Il peso della propaganda e l’eco delle proteste
Il clima di tensione è aggravato dalla propaganda, in particolare quella della France Insoumise, che vede nel 7 ottobre una riconsiderazione degli equilibri globali. Kepel mette in guardia contro il rischio che questo clima di ostilità, alimentato per anni, possa sfociare in violenze, facendo riferimento ai tragici assassinii dei professori Samuel Paty e Dominique Bernard come esempi di come l’ideologia possa trasformarsi in azioni letali.
La situazione a Sciences Po diventa un microcosmo delle tensioni più ampie che affliggono la società contemporanea.
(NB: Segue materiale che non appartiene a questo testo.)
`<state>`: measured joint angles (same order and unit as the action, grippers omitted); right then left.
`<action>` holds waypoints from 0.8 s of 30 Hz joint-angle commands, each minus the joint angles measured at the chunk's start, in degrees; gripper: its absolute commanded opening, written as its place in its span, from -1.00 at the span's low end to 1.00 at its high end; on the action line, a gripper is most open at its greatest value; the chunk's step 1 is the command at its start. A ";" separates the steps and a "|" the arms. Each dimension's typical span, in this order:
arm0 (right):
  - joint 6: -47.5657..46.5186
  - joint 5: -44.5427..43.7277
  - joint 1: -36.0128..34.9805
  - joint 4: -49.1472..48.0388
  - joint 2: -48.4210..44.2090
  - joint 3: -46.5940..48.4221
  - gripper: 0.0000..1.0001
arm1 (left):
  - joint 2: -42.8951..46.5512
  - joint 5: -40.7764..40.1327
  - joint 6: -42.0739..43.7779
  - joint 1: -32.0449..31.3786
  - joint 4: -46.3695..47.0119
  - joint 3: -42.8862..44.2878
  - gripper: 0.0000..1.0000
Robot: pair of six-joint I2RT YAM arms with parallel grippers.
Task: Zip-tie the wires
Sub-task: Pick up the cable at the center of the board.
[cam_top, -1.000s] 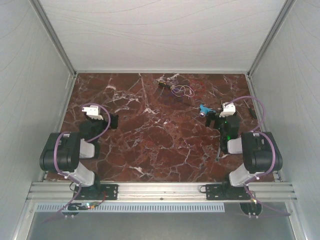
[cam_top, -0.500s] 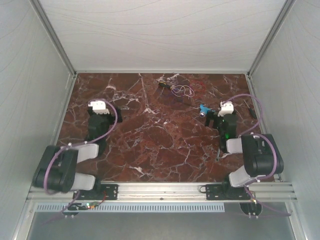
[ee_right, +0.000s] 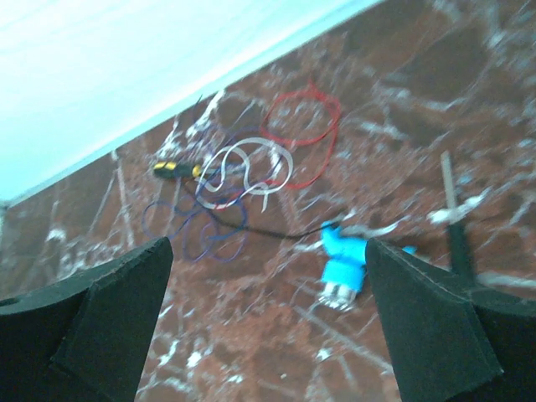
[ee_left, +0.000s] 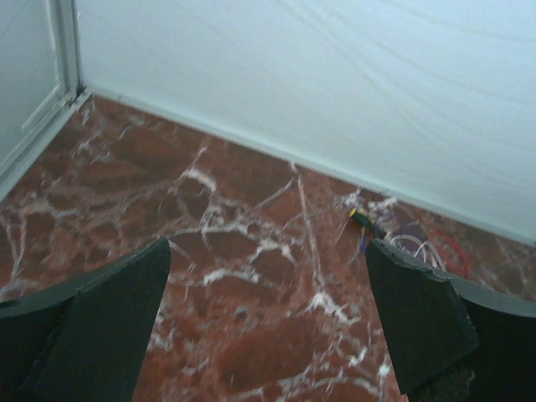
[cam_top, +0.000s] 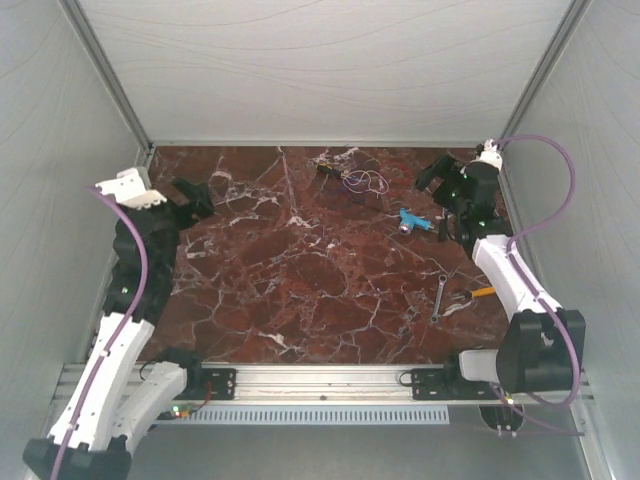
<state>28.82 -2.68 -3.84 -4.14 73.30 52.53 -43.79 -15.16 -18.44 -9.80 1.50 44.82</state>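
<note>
The wires [cam_top: 362, 181] are lying loose on the marble surface [cam_top: 300, 290], up near the back wall, not touching either claw. The right claw [cam_top: 440, 178] hovers near their right side, fingers spread wide, nothing in it. The left claw [cam_top: 190, 196] is well off to their left, also spread apart and empty. A little blue tool [cam_top: 410, 221] lies nearby.

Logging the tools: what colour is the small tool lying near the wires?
The tool is bright blue, clearest in the right wrist view.
</note>
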 commanded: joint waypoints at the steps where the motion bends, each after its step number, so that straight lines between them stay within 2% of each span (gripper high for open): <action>1: 11.73 10.87 -0.62 13.15 5.71 3.95 0.96 | 5.35 2.10 4.13 0.13 -12.49 -4.85 1.00; 5: 17.26 9.09 -4.62 13.37 11.56 5.81 0.92 | 6.60 7.60 5.58 0.06 -11.40 -10.58 1.00; 8: 18.68 7.63 -8.40 13.68 16.94 8.69 0.89 | 5.15 10.90 6.85 0.06 -10.97 -10.37 1.00; 11: 15.51 5.45 -11.89 13.79 22.77 12.62 0.88 | 4.12 13.14 7.05 0.12 -10.92 -10.24 1.00; 14: 8.54 5.26 -14.37 13.49 28.03 16.89 0.89 | 4.42 15.34 7.39 0.09 -10.91 -10.73 1.00; 16: 4.88 5.42 -15.25 16.61 32.06 21.06 0.88 | 4.92 15.55 7.68 0.06 -10.63 -11.03 1.00; 20: 3.34 5.27 -17.42 21.12 38.21 27.73 0.78 | 5.19 16.06 7.99 0.07 -10.42 -11.24 1.00; 24: 4.64 -0.22 -20.34 22.16 41.21 30.92 0.76 | 4.94 16.21 8.19 0.05 -10.40 -11.33 1.00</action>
<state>34.35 2.26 -21.67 14.44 112.07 79.88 -39.27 -0.27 -11.16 -9.80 -10.87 33.10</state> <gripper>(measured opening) 0.885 0.998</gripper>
Le proteste studentesche, che vedono contrapposti manifestanti pro-Israele e pro-Palestina, sono emblematiche di una polarizzazione ideologica che va oltre le aule universitarie, influenzando il dibattito pubblico e la politica internazionale.
L’appello al dialogo e alla riflessione
Di fronte a queste tensioni, Kepel invita a non dimenticare le basi su cui si fonda l’istruzione superiore: il dialogo e la riflessione critica. L’esempio dell’anfiteatro Boutmy a Sciences Po, ribattezzato ‘anfiteatro Gaza’, simboleggia il rischio che le università perdano la loro funzione primaria di luoghi di scambio e confronto costruttivo.
La questione non riguarda solo Sciences Po o la Francia, ma solleva interrogativi su come le istituzioni educative in tutto l’Occidente stiano affrontando le sfide poste da ideologie divisorie e da un panorama politico globale sempre più complesso. La riflessione di Kepel getta luce sulla necessità di rafforzare il ruolo dell’educazione nel promuovere una comprensione più profonda e sfumata delle questioni internazionali, oltre che nel costruire ponti in un mondo sempre più frammentato.
La crisi a Sciences Po è quindi un campanello d’allarme che richiede un’attenzione urgente non solo da parte degli accademici e dei politici, ma da tutti coloro che credono nel valore dell’istruzione come strumento di progresso sociale e di pace. La strada da percorrere è ardua, ma il dialogo aperto e inclusivo potrebbe offrire una via d’uscita dalla polarizzazione che oggi caratterizza tanto il dibattito pubblico quanto quello accademico.